Supreme Judicial Court of Massachusetts, Suffolk

September 14, 2017

BEACON RESIDENTIAL MANAGEMENT, LP
v.
R.P. [1]

          Heard: April 6, 2017.

         Summary Process. Complaint filed in the Boston Division of the Housing Court Department on July 27, 2015. A motion to intervene was heard by Jeffrey M. Winik, J.

         An application for leave to prosecute an interlocutory appeal was allowed in the Appeals Court by Gregory I. Massing, J. After review by the Appeals Court, the Supreme Judicial Court granted leave to obtain further appellate review.

          David Emer (Alison T. Holdway also present) for the mother.

          Therese Quijano for the plaintiff. Julia Devanthery, for Casa Myrna & another, amici curiae, submitted a brief.

          Dorothy Bourassa & Eileen M. Fava, for Women's Bar Association, amicus curiae, submitted a brief.

          Present: Gants, C.J., Lenk, Hines, Gaziano, Lowy, & Budd, JJ. [2]

          BUDD, J.

         In this case we consider whether a mother[3] has the right to intervene in an eviction action brought by a landlord against the mother's husband and their young children as the named defendants where, although she is not a named tenant on the lease, she has lived with her family in the apartment throughout the tenancy and alleges domestic violence in the home. We conclude that she may intervene both on her own behalf and on behalf of her children.[4]

         1. Background.

         This case is before us on the mother's appeal from the denial, by a judge of the Housing Court, of the her motion to intervene in a summary process action brought by Beacon Residential Management LP (Beacon), the agent of the apartment owner, Georgetowne Homes Two, L.L.C. (Georgetowne Homes) (collectively, landlord). We recite relevant allegations from the mother's motion to intervene and proposed answer, as supplemented by the testimony at the hearing before the motion judge. [5]

         In October, 2009, the mother, together with her husband, R.P., and their son, moved into a federally regulated and subsidized apartment in the Hyde Park section of Boston; the apartment was owned by Georgetowne Homes.[6] Initially both the mother and R.P. signed the lease. Soon thereafter the landlord informed them that the Federal government would not subsidize the rent due to the mother's immigration status; thereafter, the couple removed the mother from the lease.[7] At that time, February, 2010, R.P. remained in the apartment and signed a new lease for subsidized rent for himself and the son, and the mother and son moved to R.P.'s parents' home. The two returned to the apartment in June, 2010, but neither the mother nor R.P. took steps to amend the lease to include the mother as a household member.

         In June, 2012, the mother was approved as a permanent resident. She returned to the landlord's office with her immigration paperwork, including her green card, and asked the landlord to add her name to the lease. The landlord's policy was to give an "add-on" application to anyone who requested one, and the landlord's agent testified that had the mother completed an add-on application, she would have been added to the lease as a matter of course, as long as R.P. agreed.

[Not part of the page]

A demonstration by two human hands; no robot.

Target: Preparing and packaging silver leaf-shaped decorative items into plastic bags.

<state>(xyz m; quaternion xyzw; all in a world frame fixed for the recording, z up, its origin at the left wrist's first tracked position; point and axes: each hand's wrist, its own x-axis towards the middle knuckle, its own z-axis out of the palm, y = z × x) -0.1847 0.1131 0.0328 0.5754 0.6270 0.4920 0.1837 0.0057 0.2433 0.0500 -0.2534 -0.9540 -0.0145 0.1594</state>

However, although the mother asked to be added to the lease, she was not given an add-on application. The mother testified that the landlord's agent told her that only R.P. could add her name to the lease. She further testified that R.P. refused to do so as a way of controlling her.

         On May 1, 2015, the mother obtained an abuse prevention order pursuant to G. L. c. 209A (209A order) against R.P..[8] The order required him to stay away from the apartment and from the mother's workplace; it also ordered him not to contact the mother or their two children[9] and granted full custody of the children to the mother. The order was subsequently extended for a full year.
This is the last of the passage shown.